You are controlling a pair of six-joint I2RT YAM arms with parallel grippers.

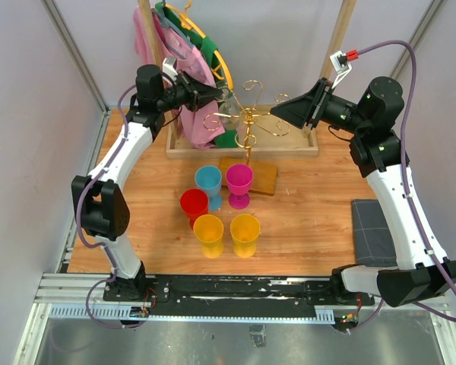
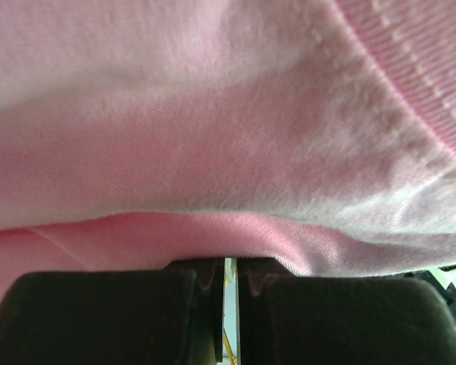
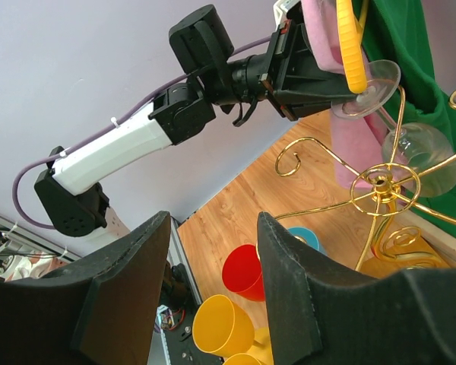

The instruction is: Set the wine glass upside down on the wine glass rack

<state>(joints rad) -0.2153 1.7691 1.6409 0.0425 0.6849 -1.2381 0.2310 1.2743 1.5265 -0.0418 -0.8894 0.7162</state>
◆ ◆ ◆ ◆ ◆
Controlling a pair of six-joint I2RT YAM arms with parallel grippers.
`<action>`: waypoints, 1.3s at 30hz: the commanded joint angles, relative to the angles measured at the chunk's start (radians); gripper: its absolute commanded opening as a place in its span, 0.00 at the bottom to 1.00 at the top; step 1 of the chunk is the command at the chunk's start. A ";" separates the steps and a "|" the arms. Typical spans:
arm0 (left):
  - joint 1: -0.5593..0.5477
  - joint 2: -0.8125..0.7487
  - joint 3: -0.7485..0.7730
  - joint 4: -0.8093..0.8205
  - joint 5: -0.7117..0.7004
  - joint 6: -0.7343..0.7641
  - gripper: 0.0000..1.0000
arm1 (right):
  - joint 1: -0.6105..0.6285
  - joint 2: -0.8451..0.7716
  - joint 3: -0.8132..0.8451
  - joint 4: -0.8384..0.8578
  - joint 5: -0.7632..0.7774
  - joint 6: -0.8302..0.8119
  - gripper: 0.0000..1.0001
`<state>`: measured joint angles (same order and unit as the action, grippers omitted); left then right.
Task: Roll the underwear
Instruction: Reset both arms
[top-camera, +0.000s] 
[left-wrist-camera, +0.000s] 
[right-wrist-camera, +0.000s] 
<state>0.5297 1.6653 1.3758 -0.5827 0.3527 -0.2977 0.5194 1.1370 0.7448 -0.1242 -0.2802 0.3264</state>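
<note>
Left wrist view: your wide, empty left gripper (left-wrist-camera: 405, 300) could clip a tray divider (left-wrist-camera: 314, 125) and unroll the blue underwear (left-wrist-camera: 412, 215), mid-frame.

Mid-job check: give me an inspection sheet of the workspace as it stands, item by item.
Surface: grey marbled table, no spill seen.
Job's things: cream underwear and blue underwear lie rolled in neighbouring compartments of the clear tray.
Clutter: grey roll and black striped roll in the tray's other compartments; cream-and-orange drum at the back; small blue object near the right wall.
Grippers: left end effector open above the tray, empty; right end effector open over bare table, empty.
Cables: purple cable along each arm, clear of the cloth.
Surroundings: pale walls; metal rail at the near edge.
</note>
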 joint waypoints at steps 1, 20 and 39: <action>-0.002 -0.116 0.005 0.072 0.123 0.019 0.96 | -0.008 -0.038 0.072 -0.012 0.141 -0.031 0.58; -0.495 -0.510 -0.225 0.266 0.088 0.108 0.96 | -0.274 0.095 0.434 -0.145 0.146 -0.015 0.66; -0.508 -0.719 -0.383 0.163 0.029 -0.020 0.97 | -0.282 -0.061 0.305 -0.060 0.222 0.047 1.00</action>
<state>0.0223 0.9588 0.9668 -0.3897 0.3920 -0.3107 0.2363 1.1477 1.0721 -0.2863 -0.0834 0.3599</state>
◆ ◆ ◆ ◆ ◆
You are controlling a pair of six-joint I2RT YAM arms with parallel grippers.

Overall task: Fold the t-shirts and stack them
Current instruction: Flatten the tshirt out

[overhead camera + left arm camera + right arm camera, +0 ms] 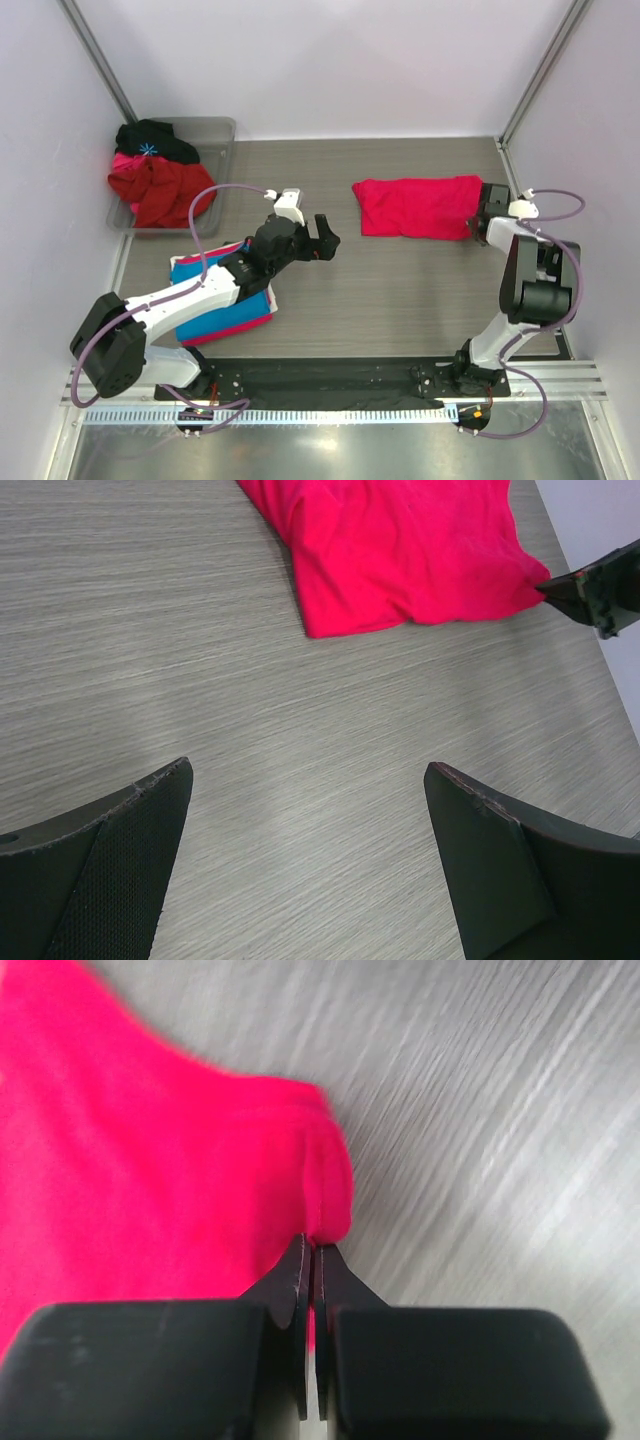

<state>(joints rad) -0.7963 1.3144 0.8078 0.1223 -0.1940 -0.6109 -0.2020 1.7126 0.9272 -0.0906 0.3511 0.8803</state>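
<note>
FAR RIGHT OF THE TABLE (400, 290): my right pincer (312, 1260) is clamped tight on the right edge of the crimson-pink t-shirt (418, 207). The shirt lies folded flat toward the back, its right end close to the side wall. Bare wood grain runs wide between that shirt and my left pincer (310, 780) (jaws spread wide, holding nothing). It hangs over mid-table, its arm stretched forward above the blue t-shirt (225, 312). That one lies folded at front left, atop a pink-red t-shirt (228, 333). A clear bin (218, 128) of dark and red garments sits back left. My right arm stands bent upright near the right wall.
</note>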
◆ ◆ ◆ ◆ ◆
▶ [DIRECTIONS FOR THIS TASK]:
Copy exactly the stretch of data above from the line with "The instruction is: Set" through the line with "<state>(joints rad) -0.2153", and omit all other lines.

▶ [EXERCISE RESPONSE]:
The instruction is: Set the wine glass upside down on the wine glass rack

<state>(joints rad) -0.2153 1.7691 1.6409 0.0425 0.6849 -1.2381 0.2310 1.2743 1.5265 -0.0418 -0.8894 0.7162</state>

Nothing else goes with this output.